El informe Tendencias Globales de la Agencia de la Organización de las Naciones Unidas para Refugiados revela que en 2016 conflictos armados, inseguridad y persecución obligaron a 65.6 millones de seres humanos de todas las edades a abandonar sus hogares.
En promedio, 20 personas por minuto buscaron protección dentro de las fronteras de su país o en otros países. Unos 10 millones 300 mil personas se convirtieron en nuevos desplazados el año pasado. Las frías estadísticas arrojan un dato espeluznante: 51% del total de refugiados son niñas y niños menores de edad.

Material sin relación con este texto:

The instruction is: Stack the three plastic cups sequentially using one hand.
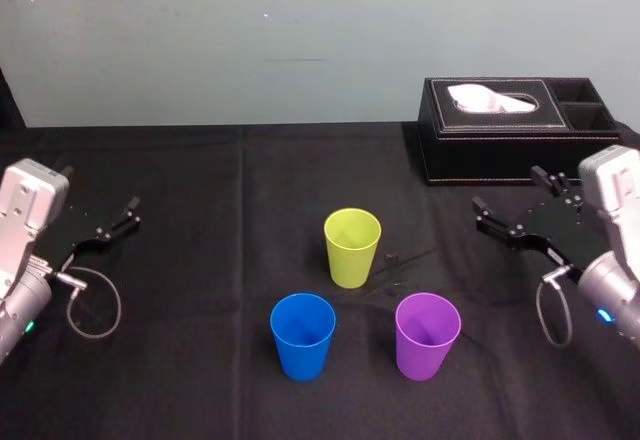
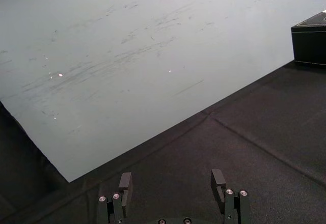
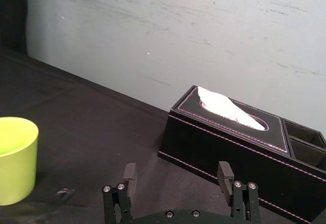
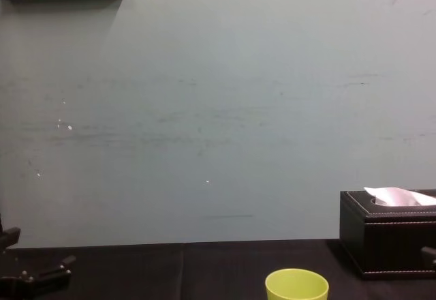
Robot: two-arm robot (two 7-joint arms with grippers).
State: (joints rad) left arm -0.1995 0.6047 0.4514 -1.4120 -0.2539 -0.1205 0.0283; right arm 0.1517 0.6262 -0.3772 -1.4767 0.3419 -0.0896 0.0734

Los refugiados constituyen una vergüenza para la sociedad mundial, particularmente para los gobiernos que con indiferencia los tratan como una estadística más del mundo en vertiginoso desarrollo industrial y económico. “Daños colaterales” los llamaría la brutal lógica de usar violencia para combatir violencia, de acumular riquezas obscenas cuando centenares de millones de seres humanos están atrapados por la miseria y el hambre.
No es, no debe ser así. La humanidad entera discurre hoy por senderos de sobrevivencia, difíciles de advertir por quienes llegan a gobernar sin haber conocido jamás la opresión de la desigualdad social, de la inequidad de oportunidades y aun la perversidad del fanatismo ciego.
Pocos dolores humanos son tan profundos como el desarraigo que obliga a millones de personas a dejarlo todo, a cruzar fronteras en busca de protección y seguridad. No ha sido fácil enfrentar el problema. Desde 1949, cuando la ONU creó al Alto Comisionado de las Naciones Unidas para los Refugiados (ACNUR), se enfrentó a la xenofobia, la indiferencia y a la insensibilidad de muchos gobiernos.
Como en muchos otros aspectos de la vida, corresponde a la sociedad internacional ejercer sobre sus gobiernos la presión necesaria para detener y corregir lo que hoy está convertido en un crimen de lesa humanidad.